• Work instructions:
Among the lines below, list those containing the string "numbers".

....

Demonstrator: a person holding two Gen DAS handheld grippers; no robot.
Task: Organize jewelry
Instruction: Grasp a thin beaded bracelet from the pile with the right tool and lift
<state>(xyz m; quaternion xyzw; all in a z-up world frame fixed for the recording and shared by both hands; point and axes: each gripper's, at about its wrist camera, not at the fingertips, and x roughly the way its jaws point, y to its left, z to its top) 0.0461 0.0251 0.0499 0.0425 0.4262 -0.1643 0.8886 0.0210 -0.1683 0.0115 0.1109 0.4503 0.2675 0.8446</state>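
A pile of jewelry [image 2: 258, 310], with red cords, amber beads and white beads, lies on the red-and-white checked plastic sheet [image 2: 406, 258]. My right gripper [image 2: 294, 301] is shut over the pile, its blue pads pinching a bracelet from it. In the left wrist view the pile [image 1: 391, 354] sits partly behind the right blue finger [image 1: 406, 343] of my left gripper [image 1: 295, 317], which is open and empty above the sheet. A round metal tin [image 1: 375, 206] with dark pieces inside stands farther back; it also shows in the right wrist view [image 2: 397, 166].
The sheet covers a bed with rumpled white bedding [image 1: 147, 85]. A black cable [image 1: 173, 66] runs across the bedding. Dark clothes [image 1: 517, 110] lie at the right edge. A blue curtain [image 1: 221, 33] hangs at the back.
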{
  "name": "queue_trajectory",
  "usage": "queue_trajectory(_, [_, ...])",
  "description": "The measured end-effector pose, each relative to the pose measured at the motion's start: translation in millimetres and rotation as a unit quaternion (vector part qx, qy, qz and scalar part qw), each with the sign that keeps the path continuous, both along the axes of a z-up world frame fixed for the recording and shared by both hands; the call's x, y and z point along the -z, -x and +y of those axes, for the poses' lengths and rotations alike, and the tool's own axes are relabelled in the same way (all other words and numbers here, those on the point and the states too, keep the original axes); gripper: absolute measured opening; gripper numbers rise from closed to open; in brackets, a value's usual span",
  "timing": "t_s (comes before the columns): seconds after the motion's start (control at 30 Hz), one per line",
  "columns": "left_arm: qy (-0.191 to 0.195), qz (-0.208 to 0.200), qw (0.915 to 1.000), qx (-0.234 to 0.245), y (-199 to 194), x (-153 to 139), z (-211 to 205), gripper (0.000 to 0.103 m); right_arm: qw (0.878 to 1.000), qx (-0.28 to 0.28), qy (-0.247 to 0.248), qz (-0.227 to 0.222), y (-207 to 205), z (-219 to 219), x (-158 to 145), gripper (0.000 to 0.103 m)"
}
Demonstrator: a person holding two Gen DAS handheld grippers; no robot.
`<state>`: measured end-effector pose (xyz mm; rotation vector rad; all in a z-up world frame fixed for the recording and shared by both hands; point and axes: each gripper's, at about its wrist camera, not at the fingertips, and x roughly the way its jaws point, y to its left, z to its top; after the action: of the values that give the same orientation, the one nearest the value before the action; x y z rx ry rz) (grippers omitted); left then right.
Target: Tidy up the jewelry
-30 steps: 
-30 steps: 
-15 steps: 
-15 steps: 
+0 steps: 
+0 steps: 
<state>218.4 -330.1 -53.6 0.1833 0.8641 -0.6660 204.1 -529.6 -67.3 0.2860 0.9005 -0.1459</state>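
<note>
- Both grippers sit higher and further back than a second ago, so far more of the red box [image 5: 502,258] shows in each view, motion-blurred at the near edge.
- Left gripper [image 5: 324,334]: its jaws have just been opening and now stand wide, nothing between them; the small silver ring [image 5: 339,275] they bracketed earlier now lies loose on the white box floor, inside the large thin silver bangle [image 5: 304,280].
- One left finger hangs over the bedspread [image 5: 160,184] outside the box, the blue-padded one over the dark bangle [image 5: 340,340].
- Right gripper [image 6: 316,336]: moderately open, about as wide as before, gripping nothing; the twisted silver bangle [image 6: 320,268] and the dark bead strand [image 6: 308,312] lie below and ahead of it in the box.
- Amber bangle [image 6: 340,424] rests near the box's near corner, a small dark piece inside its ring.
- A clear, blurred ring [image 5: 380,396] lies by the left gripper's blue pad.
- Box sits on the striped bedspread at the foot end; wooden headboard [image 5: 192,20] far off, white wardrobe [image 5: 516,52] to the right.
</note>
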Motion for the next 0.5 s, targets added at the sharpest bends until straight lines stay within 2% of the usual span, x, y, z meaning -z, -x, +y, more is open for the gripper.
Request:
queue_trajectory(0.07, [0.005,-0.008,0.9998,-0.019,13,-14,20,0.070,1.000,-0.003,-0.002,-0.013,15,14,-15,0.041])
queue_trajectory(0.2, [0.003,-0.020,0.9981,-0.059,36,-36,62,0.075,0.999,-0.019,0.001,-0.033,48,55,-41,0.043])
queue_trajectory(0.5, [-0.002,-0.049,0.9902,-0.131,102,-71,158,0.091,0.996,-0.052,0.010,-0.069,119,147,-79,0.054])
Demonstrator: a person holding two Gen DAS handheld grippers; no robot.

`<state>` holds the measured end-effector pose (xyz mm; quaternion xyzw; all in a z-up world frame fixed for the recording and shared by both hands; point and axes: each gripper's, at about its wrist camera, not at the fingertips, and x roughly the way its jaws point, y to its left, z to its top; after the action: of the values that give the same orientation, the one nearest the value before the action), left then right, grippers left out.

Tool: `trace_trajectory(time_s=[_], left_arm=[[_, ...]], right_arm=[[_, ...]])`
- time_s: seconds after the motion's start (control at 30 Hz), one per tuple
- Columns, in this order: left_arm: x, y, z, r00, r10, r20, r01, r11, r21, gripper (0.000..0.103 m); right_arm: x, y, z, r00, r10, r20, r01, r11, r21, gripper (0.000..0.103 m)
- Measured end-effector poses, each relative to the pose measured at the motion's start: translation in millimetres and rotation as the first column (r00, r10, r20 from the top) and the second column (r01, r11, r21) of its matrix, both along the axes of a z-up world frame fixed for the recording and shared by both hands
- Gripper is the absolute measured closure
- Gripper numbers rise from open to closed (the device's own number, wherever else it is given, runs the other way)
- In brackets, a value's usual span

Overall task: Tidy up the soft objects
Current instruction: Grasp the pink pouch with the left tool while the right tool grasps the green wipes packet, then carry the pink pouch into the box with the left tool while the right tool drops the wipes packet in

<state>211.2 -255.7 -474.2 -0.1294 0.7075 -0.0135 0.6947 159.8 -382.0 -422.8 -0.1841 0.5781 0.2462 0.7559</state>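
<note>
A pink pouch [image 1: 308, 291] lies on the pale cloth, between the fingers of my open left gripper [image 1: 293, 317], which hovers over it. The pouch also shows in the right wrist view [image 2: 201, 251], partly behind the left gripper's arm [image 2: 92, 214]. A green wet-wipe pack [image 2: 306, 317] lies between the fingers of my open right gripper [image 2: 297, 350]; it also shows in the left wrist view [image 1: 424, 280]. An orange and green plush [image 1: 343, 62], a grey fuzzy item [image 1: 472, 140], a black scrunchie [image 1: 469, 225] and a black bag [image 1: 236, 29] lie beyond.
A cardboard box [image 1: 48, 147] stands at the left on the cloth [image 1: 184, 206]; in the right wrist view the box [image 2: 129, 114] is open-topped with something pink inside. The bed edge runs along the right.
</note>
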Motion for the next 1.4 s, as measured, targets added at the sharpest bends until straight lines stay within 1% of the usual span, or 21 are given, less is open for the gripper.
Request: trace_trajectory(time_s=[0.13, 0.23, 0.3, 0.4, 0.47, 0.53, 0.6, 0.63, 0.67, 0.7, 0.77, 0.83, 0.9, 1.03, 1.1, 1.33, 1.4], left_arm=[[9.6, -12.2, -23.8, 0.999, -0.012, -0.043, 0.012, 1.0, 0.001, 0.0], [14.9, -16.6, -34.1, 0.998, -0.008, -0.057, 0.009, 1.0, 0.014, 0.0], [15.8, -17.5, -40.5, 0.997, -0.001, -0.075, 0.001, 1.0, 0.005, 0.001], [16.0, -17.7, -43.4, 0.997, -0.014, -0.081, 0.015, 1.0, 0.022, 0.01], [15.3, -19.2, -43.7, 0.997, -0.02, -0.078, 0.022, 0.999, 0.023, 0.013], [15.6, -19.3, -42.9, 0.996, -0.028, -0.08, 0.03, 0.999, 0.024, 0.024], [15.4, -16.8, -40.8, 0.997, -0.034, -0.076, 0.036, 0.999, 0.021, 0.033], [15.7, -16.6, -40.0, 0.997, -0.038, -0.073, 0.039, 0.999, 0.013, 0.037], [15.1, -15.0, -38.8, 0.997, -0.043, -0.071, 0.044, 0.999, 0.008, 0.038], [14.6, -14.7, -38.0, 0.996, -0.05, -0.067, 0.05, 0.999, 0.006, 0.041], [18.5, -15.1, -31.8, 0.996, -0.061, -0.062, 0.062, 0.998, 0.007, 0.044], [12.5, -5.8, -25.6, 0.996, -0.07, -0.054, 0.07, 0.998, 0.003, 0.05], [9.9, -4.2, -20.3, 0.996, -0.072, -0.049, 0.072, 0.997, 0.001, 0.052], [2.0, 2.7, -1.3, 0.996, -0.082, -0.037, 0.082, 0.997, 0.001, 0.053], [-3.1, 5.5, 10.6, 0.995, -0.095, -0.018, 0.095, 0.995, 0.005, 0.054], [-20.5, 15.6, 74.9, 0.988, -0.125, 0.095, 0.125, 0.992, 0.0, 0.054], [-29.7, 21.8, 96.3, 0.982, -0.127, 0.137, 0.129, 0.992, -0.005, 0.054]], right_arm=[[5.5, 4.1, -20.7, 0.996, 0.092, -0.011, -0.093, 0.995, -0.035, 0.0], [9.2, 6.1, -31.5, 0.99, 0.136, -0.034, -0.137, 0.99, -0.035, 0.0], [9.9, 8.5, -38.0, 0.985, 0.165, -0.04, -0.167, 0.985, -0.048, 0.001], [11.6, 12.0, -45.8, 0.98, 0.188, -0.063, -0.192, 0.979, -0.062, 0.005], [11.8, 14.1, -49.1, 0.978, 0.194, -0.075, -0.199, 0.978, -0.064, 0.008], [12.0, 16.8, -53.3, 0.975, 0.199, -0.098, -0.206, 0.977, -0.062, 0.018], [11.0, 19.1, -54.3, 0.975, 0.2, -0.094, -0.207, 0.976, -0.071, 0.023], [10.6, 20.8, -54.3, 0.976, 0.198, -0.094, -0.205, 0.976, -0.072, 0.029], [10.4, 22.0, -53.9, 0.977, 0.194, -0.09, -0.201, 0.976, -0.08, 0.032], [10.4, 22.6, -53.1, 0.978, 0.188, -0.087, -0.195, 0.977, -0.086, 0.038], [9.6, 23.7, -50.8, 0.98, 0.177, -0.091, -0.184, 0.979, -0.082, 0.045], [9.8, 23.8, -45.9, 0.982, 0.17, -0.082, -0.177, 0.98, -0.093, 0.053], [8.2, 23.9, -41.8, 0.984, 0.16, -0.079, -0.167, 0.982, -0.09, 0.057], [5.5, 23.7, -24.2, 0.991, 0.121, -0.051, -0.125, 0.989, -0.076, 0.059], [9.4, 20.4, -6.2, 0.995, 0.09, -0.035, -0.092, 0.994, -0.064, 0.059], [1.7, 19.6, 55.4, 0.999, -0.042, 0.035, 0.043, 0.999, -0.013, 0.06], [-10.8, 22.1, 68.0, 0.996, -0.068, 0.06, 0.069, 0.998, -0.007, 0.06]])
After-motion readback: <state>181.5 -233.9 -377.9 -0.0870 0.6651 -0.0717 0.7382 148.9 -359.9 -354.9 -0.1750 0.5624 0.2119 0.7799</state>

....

• Response below:
  "description": "The measured end-effector pose, each relative to the pose measured at the motion's start: translation in millimetres and rotation as a unit quaternion (vector part qx, qy, qz and scalar part qw), each with the sign that keeps the path continuous, both along the axes of a z-up world frame fixed for the recording and shared by both hands; the call's x, y and z point along the -z, -x and +y of those axes, for the poses' lengths and rotations alike, and the tool's own axes are relabelled in the same way (all other words and numbers here, those on the point and the states too, keep the original axes); gripper: absolute measured opening; gripper numbers rise from closed to open; in brackets, a value's usual span",
- Gripper numbers rise from open to closed (the device's own number, wherever else it is given, runs the other way)

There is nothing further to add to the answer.